## ACTIVITY
Could you write out, exactly, every line from the top of the data through the line holding "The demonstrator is"? Omit the pictures.

## MATERIAL PROVIDED
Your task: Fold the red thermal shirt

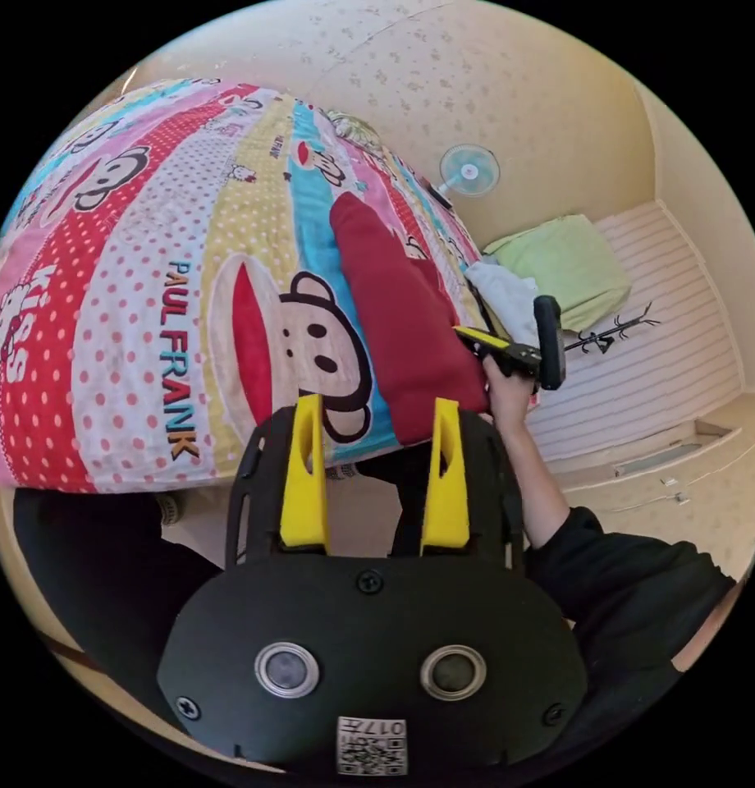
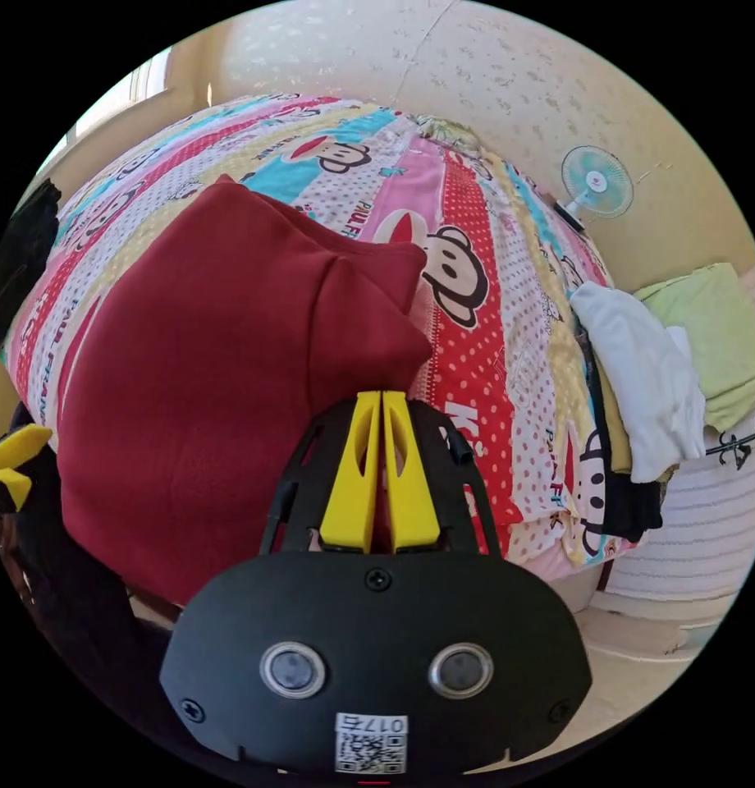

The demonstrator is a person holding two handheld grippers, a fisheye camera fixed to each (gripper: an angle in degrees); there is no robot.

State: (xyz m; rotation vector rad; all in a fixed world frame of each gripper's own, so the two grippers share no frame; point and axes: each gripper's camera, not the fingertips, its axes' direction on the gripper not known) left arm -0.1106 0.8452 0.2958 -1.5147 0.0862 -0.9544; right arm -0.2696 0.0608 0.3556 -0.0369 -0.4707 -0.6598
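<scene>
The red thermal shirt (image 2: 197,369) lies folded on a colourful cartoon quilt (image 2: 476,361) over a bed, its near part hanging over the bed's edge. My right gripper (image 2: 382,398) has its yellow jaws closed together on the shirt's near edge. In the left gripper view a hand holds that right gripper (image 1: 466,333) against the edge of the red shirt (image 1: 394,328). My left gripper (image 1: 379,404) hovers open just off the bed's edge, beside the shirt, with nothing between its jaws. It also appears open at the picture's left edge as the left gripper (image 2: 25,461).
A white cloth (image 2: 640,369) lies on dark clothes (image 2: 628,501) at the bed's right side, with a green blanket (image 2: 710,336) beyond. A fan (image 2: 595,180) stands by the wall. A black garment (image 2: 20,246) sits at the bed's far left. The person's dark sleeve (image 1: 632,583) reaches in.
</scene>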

## ANSWER TO THIS TASK
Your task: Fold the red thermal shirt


The demonstrator is a person holding two handheld grippers, a fisheye camera fixed to each (gripper: an angle in degrees); there is no robot.

What was produced is the complete output.